● **TASK INSTRUCTIONS**
Copy each line below exactly as it appears. Pictures are to be omitted.

────────────────────────────────────────

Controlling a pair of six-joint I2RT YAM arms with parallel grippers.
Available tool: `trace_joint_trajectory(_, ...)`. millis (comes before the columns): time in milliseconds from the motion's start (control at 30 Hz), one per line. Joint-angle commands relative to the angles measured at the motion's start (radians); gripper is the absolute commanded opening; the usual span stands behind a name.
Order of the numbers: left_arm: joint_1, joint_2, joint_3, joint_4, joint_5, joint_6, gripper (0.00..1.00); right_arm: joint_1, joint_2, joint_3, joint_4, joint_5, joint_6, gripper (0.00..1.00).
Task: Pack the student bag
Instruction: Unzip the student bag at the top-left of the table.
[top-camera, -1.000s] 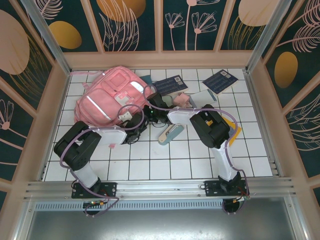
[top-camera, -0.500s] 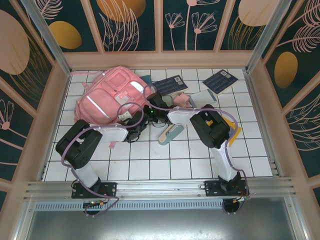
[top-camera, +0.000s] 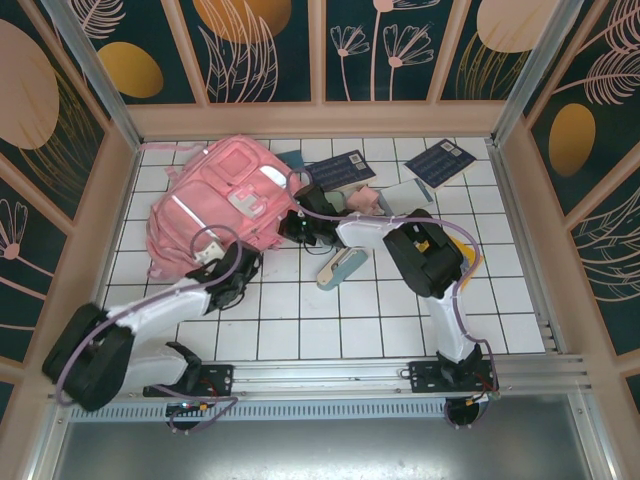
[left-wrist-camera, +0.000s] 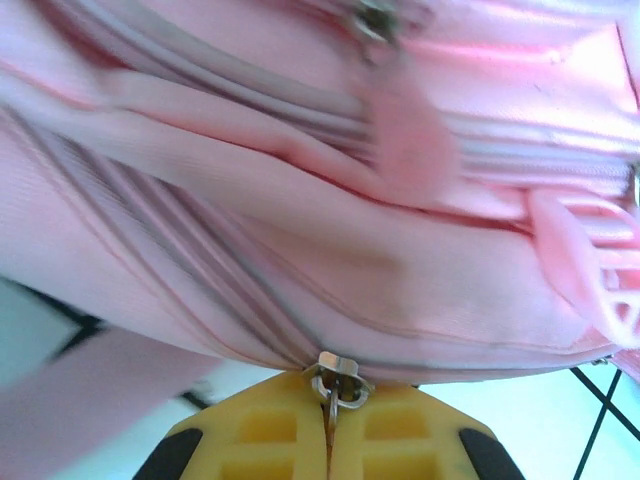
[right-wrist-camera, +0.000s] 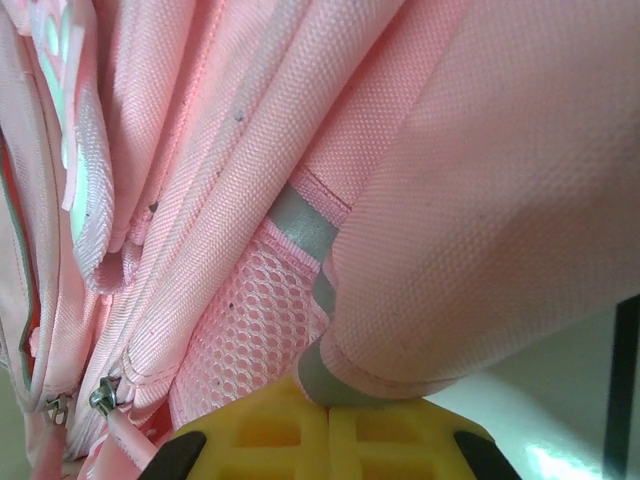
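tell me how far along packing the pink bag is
Done: nothing visibly packed yet. In hand: the left gripper is shut on a metal zip pull of the large soft pink fabric backpack, and the right gripper pinches its fabric edge. Left: a dark blue booklet, a second blue booklet and a grey oblong pouch lie on the white tiled table, outside the bag.

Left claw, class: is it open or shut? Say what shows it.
Shut. The left claw has its yellow fingers pressed together, pinching the metal zip pull of the student bag.
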Motion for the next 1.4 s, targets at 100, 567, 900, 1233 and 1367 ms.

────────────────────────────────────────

● **RESPONSE AREA**
Controlling a pair of six-joint I2RT YAM arms with parallel grippers.
Available tool: `trace_joint_trajectory(_, ...)`. millis (comes before the columns): time in milliseconds from the motion's start (control at 30 Hz), one per line. Joint-angle commands relative to the angles measured at the motion's start (radians); gripper is the absolute commanded opening; the usual span stands behind a name.
Order of the numbers: left_arm: joint_1, joint_2, joint_3, joint_4, joint_5, joint_6, gripper (0.00..1.00); right_arm: joint_1, joint_2, joint_3, joint_4, joint_5, joint_6, gripper (0.00..1.00).
Task: Pack the student bag
Instruction: Unzip the student bag at the top-left of the table.
[top-camera, -1.000s] 
[top-camera, -0.500s] 
[top-camera, +0.000s] 
[left-wrist-camera, +0.000s] 
[right-wrist-camera, +0.000s] 
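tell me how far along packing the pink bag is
Done: nothing visibly packed yet. In hand: the left gripper is shut on a metal zip pull of the large soft pink fabric backpack, and the right gripper pinches its fabric edge. Left: a dark blue booklet, a second blue booklet and a grey oblong pouch lie on the white tiled table, outside the bag.

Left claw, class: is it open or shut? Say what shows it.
Shut. The left claw has its yellow fingers pressed together, pinching the metal zip pull of the student bag.
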Motion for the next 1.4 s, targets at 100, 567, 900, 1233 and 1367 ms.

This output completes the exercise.